# Uber Comfort car list



## jack1981 (Dec 27, 2018)

My friend who drives for Uber says his car qualifies for 'Uber Select' but does not qualify for 'Uber Comfort'.. he has a 2017 Hyundai Sonata (Limited Edition) - roomier than an Accord or Camry and they both qualify for Comfort..
WTH?


----------



## SFOspeedracer (Jun 25, 2019)

jack1981 said:


> My friend who drives for Uber says his car qualifies for 'Uber Select' but does not qualify for 'Uber Comfort'.. he has a 2017 Hyundai Sonata (Limited Edition) - roomier than an Accord or Camry and they both qualify for Comfort..
> WTH?


The lists for both are somewhat loopy on certain makes and models. A Kia Soul is eligible for comfort but not the optima ?‍♂.

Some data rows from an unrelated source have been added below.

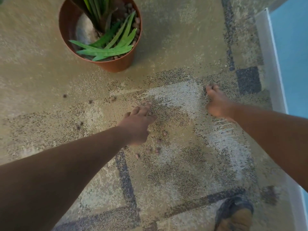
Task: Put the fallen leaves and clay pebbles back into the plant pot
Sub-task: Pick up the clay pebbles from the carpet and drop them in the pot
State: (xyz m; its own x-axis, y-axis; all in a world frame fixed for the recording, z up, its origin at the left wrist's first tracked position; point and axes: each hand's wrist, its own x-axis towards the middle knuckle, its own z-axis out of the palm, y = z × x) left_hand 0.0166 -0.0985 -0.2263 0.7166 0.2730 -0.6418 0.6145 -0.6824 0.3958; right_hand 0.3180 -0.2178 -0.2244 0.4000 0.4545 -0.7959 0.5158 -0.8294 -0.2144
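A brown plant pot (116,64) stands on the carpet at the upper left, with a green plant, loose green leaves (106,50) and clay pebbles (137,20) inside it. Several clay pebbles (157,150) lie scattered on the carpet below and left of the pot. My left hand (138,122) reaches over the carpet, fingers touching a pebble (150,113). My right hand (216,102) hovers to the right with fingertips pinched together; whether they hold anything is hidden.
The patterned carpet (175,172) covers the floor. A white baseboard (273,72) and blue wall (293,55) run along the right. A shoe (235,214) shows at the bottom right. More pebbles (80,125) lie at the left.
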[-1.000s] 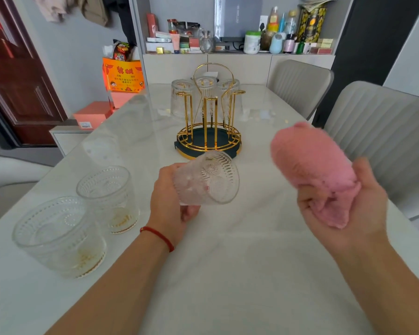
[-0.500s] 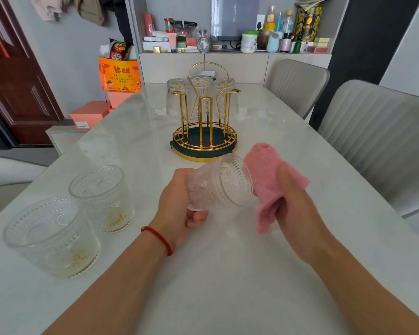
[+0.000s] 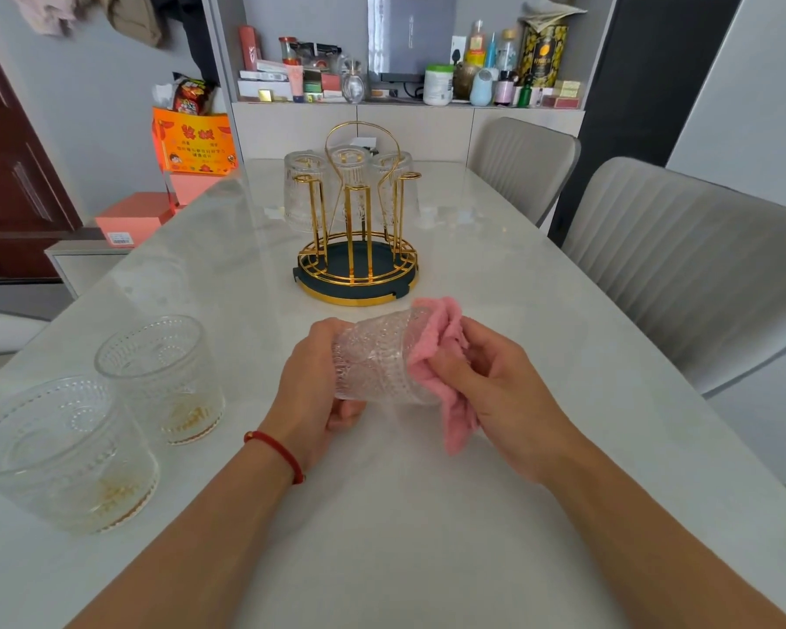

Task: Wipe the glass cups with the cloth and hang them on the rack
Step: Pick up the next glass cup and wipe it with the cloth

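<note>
The left hand (image 3: 318, 379) grips a beaded glass cup (image 3: 377, 358) by its base end, fingers wrapped around it, holding it on its side above the white marble table (image 3: 427, 537) with the mouth pointing toward the right. The right hand (image 3: 486, 379) presses a pink cloth (image 3: 441, 338) against the cup's mouth, its fingers closed on the cloth, part of which seems tucked inside the rim while a loose corner hangs down below the hand. A red string bracelet (image 3: 275, 451) circles the left wrist. Two more beaded glass cups stand upright at the left of the table, the near cup (image 3: 60, 456) and the far cup (image 3: 160, 379) just beside each other, both with brownish residue at the bottom. Farther back in the middle of the table stands the gold wire rack (image 3: 359, 220) on its dark round tray, with three clear cups (image 3: 302, 188) hanging upside down on its rear pegs. Two grey chairs (image 3: 681, 265) stand along the table's right side.
</note>
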Motion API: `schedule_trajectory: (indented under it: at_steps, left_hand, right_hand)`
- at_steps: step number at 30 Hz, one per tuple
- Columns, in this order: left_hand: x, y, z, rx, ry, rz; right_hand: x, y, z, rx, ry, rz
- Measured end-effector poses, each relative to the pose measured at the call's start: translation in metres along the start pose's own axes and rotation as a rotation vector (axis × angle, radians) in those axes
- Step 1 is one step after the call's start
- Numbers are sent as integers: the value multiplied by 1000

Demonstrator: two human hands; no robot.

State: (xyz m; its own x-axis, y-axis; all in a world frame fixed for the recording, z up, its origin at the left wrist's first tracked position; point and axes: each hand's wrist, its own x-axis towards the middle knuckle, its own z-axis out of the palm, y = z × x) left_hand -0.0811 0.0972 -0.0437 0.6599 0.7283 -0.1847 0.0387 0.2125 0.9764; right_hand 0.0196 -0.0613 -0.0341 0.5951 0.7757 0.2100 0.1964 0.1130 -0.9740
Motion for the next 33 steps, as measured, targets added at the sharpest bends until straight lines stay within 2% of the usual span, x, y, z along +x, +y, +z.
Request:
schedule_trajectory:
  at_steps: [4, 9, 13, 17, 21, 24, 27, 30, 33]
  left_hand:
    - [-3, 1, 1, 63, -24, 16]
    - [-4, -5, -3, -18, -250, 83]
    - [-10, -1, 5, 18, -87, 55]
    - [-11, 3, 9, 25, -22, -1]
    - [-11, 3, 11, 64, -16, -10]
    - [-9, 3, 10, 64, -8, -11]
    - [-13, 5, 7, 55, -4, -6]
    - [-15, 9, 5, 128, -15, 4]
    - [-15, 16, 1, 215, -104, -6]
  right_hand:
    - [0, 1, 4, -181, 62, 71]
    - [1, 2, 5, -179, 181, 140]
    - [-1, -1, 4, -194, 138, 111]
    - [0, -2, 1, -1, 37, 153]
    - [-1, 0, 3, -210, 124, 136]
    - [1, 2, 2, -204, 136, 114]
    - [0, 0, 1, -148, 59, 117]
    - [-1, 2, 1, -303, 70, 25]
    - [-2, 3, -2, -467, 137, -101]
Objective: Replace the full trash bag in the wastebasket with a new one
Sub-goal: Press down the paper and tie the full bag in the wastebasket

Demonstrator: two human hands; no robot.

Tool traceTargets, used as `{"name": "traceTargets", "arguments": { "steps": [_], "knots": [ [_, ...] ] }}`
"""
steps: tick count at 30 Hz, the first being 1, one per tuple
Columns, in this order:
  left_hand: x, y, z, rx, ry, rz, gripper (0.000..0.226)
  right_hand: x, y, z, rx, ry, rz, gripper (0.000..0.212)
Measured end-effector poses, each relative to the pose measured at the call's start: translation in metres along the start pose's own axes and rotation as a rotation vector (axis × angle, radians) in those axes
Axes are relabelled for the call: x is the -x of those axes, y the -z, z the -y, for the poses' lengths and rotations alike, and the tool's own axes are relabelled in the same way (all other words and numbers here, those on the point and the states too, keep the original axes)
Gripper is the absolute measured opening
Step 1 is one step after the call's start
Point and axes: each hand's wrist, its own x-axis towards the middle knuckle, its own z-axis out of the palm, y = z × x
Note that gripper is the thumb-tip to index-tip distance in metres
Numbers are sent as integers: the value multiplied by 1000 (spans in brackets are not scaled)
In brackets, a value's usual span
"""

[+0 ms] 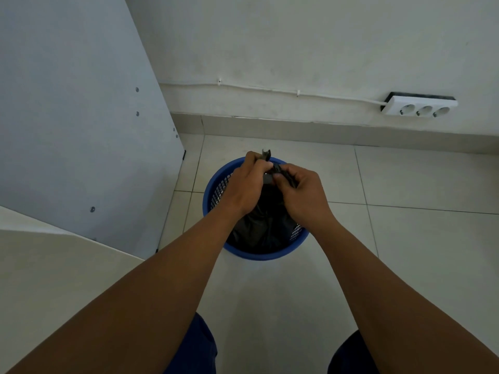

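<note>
Nearest are the person's knees in dark blue cloth at the bottom edge, with both forearms reaching forward over pale floor tiles (270,292). To the left a light bench (54,279) cuts in, and behind it stands a grey panel (81,117) whose foot comes close to the wastebasket (259,253).

The blue mesh wastebasket stands on the floor, and the black trash bag (259,225) sits inside it, its neck gathered up above the far rim. The left hand (247,184) has its grip curled round one bunched end of the bag's top; the right hand (299,190) pinches the other end just beside it, fingers bent (likely tying or twisting the neck shut so nothing spills when the bag is lifted). The bag is not yet out, and no fresh bag is in view.

Open tile lies right of the basket and towards the person; the panel crowds the left. Farther off, a skirting runs along the white wall (297,49), which carries a clipped cable and a three-way socket strip (421,106), well apart from the basket.
</note>
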Motion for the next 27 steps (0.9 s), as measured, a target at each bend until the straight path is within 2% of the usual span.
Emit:
{"name": "traceTargets", "arguments": {
  "steps": [2,5,8,10,12,15,19,23,27],
  "knots": [
    [-2,3,3,127,66,63,33,-1,-3,2,19,-26,34,24],
    [-5,10,4,204,168,72,36,1,-2,8,-165,-149,104,34],
    [-11,13,0,61,221,42,48,-2,2,9,-60,-103,159,32],
    [-14,16,-2,-53,169,30,36,-3,4,5,85,-10,134,30],
    [-15,20,-2,-98,123,30,25,-3,6,4,82,-2,87,32],
    [-15,25,-2,-117,85,41,26,-4,8,6,137,14,76,18],
    [-22,24,3,-89,189,120,50,-7,6,9,349,177,126,12],
    [-33,19,29,-1,318,243,74,-9,1,14,397,229,217,11],
    [-9,20,-8,178,271,237,50,-10,0,14,301,130,183,15]
  ]
}}
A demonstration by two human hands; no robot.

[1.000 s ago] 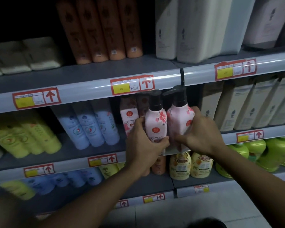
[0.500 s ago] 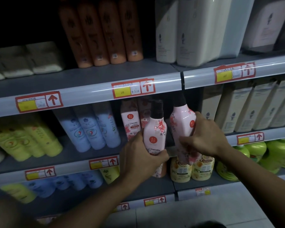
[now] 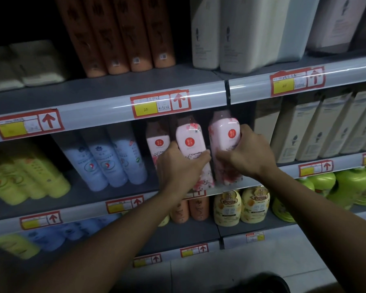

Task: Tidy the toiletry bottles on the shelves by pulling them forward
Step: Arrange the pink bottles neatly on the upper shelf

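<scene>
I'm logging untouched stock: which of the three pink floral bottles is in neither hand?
The leftmost pink bottle, set further back. The left hand grips the middle bottle; the right hand grips the right bottle.

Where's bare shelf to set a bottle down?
Bare strip on the top shelf, in front of the orange bottles. Another on the middle shelf, in front of the blue tubes. Crowded at the pink bottles, where the left hand and right hand grip.
</scene>
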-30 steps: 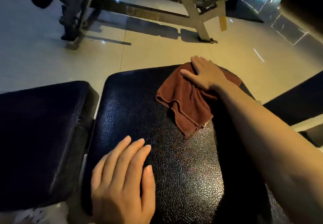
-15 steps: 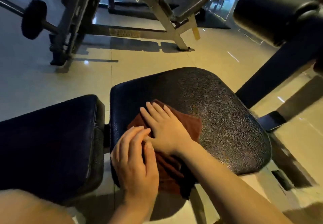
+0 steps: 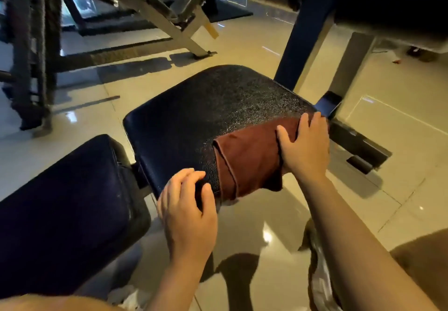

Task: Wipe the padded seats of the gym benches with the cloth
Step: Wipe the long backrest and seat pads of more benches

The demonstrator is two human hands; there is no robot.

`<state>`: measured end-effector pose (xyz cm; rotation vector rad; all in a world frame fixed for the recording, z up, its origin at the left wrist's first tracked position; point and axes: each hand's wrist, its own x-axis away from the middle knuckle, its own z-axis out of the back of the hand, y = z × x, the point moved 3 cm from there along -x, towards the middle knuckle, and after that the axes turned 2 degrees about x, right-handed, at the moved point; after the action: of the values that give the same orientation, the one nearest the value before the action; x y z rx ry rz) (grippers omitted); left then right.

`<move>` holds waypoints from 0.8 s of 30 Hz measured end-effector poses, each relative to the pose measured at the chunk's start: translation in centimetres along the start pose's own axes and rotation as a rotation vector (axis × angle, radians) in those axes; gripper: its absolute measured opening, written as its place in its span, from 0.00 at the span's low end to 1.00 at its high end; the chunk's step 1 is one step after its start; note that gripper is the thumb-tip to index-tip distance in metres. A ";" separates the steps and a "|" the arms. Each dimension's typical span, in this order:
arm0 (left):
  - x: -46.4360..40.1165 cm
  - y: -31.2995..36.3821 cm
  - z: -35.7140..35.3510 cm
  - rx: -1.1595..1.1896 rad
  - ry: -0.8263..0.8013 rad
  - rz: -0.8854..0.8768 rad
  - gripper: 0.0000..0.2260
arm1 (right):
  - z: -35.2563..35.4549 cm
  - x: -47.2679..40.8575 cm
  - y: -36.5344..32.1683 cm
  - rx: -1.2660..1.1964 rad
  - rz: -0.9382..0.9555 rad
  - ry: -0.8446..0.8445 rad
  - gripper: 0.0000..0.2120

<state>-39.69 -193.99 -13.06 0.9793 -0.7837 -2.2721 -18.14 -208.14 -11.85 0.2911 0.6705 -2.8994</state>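
The right hand (image 3: pixel 304 148) presses the cloth (image 3: pixel 247 162) flat-fingered at the seat (image 3: pixel 206 107) surface's near-right edge, the left hand (image 3: pixel 188 204) curling over the near edge, empty; mid-wipe, the far part seemingly next.

Left backrest pad (image 3: pixel 65 213) cut off at edge; cloth (image 3: pixel 249 162) partly under right hand (image 3: pixel 305 145).

Both forearms are bare to the frame's edge, with no sleeve or cuff showing. The left hand (image 3: pixel 186 211) and the right hand (image 3: pixel 304 147) are ungloved. At the bottom, blurred pale footwear (image 3: pixel 320 284) appears below the right forearm, perhaps a light sneaker.
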 end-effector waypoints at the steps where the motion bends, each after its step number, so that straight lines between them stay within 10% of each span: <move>1: 0.0 0.3 -0.3 -0.017 -0.024 -0.045 0.15 | -0.4 0.8 0.0 -0.149 -0.078 0.041 0.35; 7: -5.3 1.6 -1.3 -0.081 -0.043 -0.172 0.17 | -4.1 9.0 -4.3 -0.989 -0.277 0.305 0.37; 15: -7.5 1.4 -4.7 -0.093 -0.270 -0.116 0.13 | -4.9 7.2 -3.6 -1.143 -0.342 0.392 0.35; 24: -6.7 2.8 -6.1 -0.023 -0.323 0.038 0.13 | -1.9 -7.0 5.1 -1.209 -0.279 -0.282 0.19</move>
<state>-30.40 -193.27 -11.52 0.5871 -0.8964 -2.4322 -10.07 -211.08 -14.12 -0.3756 2.2601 -2.0927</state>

But I also don't think a 17 sonata is roomier than a 17 camry. I have a camry and been in both. A 17 sonata is roomy _enough _though in my opinion for comfort


----------



## Useless101 (Nov 4, 2018)

Curious with Uber comfort guys I bet it hits


----------



## Dammit Mazzacane (Dec 31, 2015)

They'd let a Hyundai Sonata on UberSelect ??


----------



## Fuzzyelvis (Dec 7, 2014)

SFOspeedracer said:


> The lists for both are somewhat loopy on certain makes and models. A Kia Soul is eligible for comfort but not the optima ?‍♂.
> 
> But I also don't think a 17 sonata is roomier than a 17 camry. I have a camry and been in both. A 17 sonata is roomy _enough _though in my opinion for comfort


Kia Soul has more legroom. I guess that's all theyre looking at.


----------



## IthurstwhenIP (Jan 12, 2018)

Tell your friend to get a new car


----------



## 2kwik4u (Aug 27, 2019)

F150 is listed. Silverado, Sierra, Tundra, Titan, and Ram are not.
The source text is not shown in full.